Miller started Good Golly with his friend Chris Watson two years ago. He is now the sole owner with about 10 employees rolling tamales and manning the tamale stand. A spiritual man, Miller plans important steps in his life according to the advice of mystics and mediums. Good Golly will open in early to mid October, after Miller consults with his numerologist to choose the most advantageous date. A friend who studies esoteric arts burned some sage and blessed the space, setting the energy for its new incarnation.
The former grocery store is now decorated in Miller’s signature style, which he describes as “old lady vibe: cozy and warm with a lot of lamps and plants and old chairs.” Beth Meadows‘ paintings hang on the brick wall as this month’s featured art show.
Miller continued to lease the kitchen for food prep after Aisle Nine closed in February, and recently negotiated a restaurant lease, but just until the end of this year. After his three-month experiment in bricks and mortar, Miller will make a decision to renew the lease, move locations, or return to a transient businesses model, selling tamales exclusively from the back of his trike.

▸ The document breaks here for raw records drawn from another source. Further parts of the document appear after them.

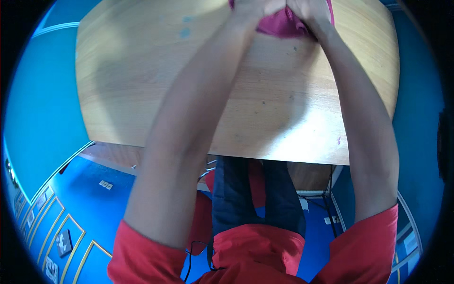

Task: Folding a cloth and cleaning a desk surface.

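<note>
Both my arms reach far forward over a wooden table (265, 109). At the top edge of the view, a maroon cloth (284, 24) lies bunched up, partly cut off. My left hand (257, 7) is closed on its left part, and a bit of maroon shows beyond that hand. Close beside it, my right hand (308, 8) is closed on the cloth's right part. The upper ends of both hands are out of view, and they look slightly blurred.
Faint blue smudges (185, 32) and small dark specks mark the tabletop. Blue panels (45, 104) stand at the left and right. Below the table's near edge are a red chair seat (201, 217), cables, and wall sockets (106, 184).
</note>
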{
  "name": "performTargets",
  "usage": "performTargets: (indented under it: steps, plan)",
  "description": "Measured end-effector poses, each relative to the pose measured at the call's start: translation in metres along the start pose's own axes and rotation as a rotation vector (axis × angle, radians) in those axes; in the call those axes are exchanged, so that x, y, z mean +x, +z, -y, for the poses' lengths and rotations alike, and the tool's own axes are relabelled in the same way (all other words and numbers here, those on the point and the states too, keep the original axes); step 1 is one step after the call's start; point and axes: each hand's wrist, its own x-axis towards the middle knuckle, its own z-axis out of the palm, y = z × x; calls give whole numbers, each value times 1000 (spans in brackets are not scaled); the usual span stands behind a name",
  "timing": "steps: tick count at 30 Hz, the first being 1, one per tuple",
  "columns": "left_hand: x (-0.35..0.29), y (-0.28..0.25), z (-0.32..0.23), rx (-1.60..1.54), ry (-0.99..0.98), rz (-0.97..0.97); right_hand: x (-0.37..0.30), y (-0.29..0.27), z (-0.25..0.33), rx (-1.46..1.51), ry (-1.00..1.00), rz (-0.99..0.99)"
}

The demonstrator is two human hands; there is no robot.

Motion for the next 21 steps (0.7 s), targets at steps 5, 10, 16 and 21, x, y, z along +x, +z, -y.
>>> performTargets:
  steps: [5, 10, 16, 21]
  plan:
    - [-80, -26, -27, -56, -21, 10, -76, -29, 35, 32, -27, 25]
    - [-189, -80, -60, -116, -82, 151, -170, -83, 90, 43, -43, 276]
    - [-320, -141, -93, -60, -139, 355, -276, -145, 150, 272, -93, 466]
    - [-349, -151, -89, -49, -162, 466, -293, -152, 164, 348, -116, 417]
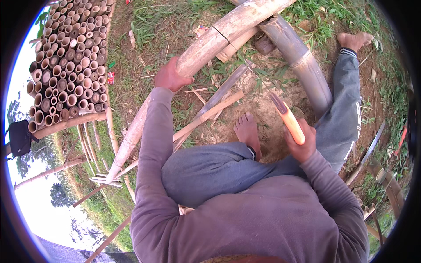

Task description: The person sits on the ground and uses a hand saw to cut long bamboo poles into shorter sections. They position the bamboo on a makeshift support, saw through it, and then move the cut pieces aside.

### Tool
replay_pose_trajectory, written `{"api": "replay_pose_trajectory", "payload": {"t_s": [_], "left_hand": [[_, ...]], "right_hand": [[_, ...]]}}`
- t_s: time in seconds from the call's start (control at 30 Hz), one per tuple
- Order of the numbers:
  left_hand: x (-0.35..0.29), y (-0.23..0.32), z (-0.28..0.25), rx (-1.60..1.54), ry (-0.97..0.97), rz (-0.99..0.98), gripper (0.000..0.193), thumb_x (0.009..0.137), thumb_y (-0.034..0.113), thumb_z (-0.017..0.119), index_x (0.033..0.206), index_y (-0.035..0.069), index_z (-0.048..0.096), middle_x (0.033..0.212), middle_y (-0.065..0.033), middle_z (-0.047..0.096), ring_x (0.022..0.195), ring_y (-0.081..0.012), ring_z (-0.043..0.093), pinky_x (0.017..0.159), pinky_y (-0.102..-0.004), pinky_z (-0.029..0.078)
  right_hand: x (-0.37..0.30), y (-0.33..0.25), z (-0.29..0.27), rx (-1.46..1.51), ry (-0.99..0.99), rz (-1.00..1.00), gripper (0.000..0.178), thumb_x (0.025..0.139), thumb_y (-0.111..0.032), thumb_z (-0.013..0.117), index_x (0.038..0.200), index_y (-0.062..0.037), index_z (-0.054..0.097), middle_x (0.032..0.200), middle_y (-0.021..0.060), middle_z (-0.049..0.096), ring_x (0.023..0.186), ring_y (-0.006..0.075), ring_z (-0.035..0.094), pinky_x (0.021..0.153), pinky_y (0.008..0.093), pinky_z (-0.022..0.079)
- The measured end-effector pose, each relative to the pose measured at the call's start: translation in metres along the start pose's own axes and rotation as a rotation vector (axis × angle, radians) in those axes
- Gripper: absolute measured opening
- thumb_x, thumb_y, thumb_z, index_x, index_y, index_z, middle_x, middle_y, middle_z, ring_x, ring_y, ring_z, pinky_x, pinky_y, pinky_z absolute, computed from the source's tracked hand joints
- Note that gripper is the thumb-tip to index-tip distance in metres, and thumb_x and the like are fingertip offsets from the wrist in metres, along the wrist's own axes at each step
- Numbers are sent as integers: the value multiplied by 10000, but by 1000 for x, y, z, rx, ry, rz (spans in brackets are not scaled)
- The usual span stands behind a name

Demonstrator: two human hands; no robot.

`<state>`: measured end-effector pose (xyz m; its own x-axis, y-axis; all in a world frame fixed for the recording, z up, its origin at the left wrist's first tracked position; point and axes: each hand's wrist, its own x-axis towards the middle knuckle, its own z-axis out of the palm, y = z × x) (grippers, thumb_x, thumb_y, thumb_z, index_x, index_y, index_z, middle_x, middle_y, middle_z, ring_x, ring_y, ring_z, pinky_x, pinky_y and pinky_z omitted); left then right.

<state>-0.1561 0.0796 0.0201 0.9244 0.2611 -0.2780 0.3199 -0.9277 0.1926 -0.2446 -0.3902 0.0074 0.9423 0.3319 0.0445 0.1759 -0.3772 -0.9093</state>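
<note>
Left hand (170,75): fingers closed around the top side of the pale bamboo pole (206,46), thumb side toward the body; far wrap hidden under the pole, looked like a steadying hold against roll. Right hand (302,142): fingers wrapped round the orange handle (294,127) of a tool, dark blade (277,103) pointing up-left, seen nearly edge-on so type unclear; blade was well apart from the pole and angled away from the legs, probably to keep the edge clear of skin. Pole ran from top centre, under the left forearm, down to lower left, with a dark line across it beyond the left hand, kerf or node, can't say. Its upper part crossed over a grey bamboo length (302,63), which seemed to prop it off the ground. Split bamboo strips (210,113) lay loose between the pole and one bare foot (247,131); other foot (353,40) was planted far right, legs spread, presumably for a stable base. Long blade (372,144) lay on the ground at right, outside the leg, maybe within reach. Upper left: cut bamboo tubes (70,65) packed tight, ends facing the camera, likely so they'd hold each other; black bag (20,138) beside them
</note>
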Motion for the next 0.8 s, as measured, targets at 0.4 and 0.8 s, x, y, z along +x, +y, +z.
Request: {"api": "replay_pose_trajectory", "payload": {"t_s": [0.4, 0.8], "left_hand": [[-18, -11, 17, 20, 65, 25, 990, 591, 419, 923, 1472, 159, 554, 1237, -180, 735, 1146, -407, 708, 993, -499, 570], [-176, 53, 36, -47, -83, 187, 816, 534, 330, 932, 1254, 119, 611, 1075, -134, 709, 1005, -413, 708, 821, -558, 544]], "right_hand": [[23, 81, 16, -357, -63, -321, 301, 860, -202, 827, 1061, -55, 657, 1089, 144, 752, 959, 367, 748, 841, 484, 604], [95, 6, 47, 463, -408, 454, 788, 1011, -501, 720, 1637, -187, 358, 1567, 168, 472, 1343, 343, 569, 973, 541, 568]]}}
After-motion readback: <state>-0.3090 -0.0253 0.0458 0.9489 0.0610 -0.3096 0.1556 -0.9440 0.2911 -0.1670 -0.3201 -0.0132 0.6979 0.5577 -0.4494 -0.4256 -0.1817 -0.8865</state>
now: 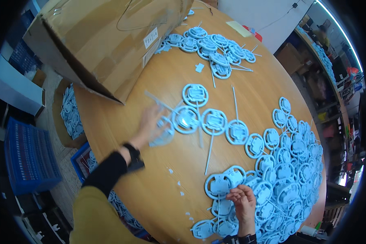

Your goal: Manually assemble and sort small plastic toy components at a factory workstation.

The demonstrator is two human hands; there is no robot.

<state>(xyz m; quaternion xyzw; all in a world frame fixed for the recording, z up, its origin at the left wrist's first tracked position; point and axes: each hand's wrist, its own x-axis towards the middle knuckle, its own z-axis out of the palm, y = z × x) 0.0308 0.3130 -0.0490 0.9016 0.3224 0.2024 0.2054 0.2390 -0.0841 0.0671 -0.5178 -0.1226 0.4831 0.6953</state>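
Observation:
My left hand point(150, 122) reaches across the round wooden table point(122, 130), blurred by motion, fingers spread on a light blue round plastic part point(163, 132) at the end of a row of such parts point(213, 121). My right hand point(244, 201) rests near the table's front edge, fingers curled on a blue ring-shaped part point(219, 185) at the rim of a large heap of the same parts point(290, 179). Thin blue sprue rods point(209, 152) lie between the parts.
A big open cardboard box point(105, 36) lies on its side at the table's far left. Another pile of blue parts point(215, 51) sits at the far side. Below the table stand a blue crate point(30, 158) and bins of blue parts point(71, 114).

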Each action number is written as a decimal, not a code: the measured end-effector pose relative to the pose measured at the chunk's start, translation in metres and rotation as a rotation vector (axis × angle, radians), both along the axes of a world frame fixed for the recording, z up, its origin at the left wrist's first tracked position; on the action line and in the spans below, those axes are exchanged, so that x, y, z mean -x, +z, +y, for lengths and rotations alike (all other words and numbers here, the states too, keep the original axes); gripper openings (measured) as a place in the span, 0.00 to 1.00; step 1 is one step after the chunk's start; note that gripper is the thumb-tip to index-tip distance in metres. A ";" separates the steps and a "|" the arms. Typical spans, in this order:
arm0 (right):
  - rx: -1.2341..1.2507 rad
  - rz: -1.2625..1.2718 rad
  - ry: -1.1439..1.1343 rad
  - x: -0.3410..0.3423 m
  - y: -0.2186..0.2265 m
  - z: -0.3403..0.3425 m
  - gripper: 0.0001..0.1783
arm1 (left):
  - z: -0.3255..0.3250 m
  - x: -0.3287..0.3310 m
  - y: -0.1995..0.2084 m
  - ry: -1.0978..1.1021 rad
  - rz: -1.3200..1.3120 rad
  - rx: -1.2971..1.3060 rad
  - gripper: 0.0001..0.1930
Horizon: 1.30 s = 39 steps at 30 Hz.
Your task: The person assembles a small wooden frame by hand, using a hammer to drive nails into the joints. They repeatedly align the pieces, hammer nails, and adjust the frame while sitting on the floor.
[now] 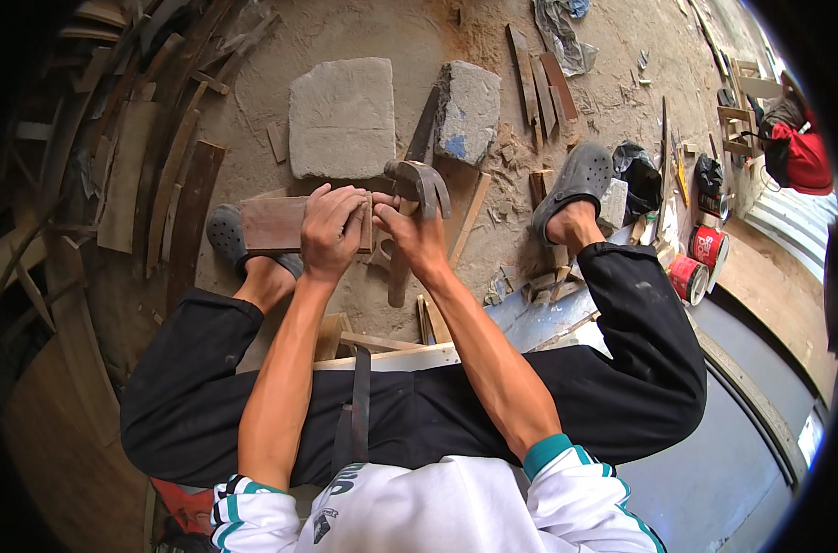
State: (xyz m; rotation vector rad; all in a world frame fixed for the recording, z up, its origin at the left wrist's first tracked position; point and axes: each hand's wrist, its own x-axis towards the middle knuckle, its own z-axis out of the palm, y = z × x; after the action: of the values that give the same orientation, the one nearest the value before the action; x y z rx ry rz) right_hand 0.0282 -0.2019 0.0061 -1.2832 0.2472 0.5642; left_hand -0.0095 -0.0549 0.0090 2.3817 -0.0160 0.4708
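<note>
A short reddish-brown wooden board (pixel 270 227) lies across the space between my feet. My left hand (pixel 332 232) is closed over its right end, with the fingers bent around the edge. Beside it, my right hand (pixel 412 238) grips a claw hammer (pixel 432 192). The hammer's metal head sticks out past the far side of that hand, and its wooden handle hangs down below the palm. My right thumb and forefinger reach to the board's end, close to the left fingertips. Whether they pinch something small there, I cannot tell.
Two rough concrete blocks, a wide one (pixel 342 120) and a narrower one (pixel 467 120), sit just beyond my hands. Loose planks (pixel 129 175) crowd the left side. Red cans (pixel 708 247), a black plastic bag (pixel 637 175) and wood scraps lie to the right, past my grey clog (pixel 580 180).
</note>
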 end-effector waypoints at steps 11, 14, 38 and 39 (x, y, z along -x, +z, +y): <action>0.269 -0.338 0.025 0.010 -0.027 0.006 0.14 | -0.003 0.000 -0.002 0.005 -0.026 -0.015 0.07; 0.349 -0.339 0.068 0.011 -0.025 0.007 0.14 | -0.002 0.001 -0.004 0.008 -0.040 -0.022 0.07; 0.290 -0.205 -0.038 0.007 -0.026 -0.002 0.12 | -0.008 -0.005 -0.002 0.005 -0.096 -0.046 0.06; 0.287 -0.091 -0.022 0.007 -0.024 -0.011 0.11 | -0.010 -0.004 -0.002 0.008 -0.094 -0.045 0.06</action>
State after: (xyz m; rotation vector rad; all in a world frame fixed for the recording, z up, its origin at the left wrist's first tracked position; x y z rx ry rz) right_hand 0.0210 -0.2130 -0.0182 -1.5776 0.2734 0.4613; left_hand -0.0059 -0.0649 0.0070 2.4020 -0.0602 0.5920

Miller says the Market Square Farmer’s Market remains the cornerstone of the business and will not be affected by the Old City lunch spot. Customers will find the Good Golly trike with the red pom pom-trimmed umbrella parked alongside the food trucks on Union Avenue, every Saturday and Wednesday, as usual.
* The provided fork, which I casually stabbed into the top while searching for a sheltered spot to devour the bite of piping street food, was made with corn-based biodegradable plastic selected with an eye toward sustainability. Likewise, the ingredients in the tamales are organic, non-GMO, and locally sourced from small farms as much as possible. The transportation vehicle, a vintage industrial tricycle, is powered by leg muscles alone, releasing zero pollution into the air.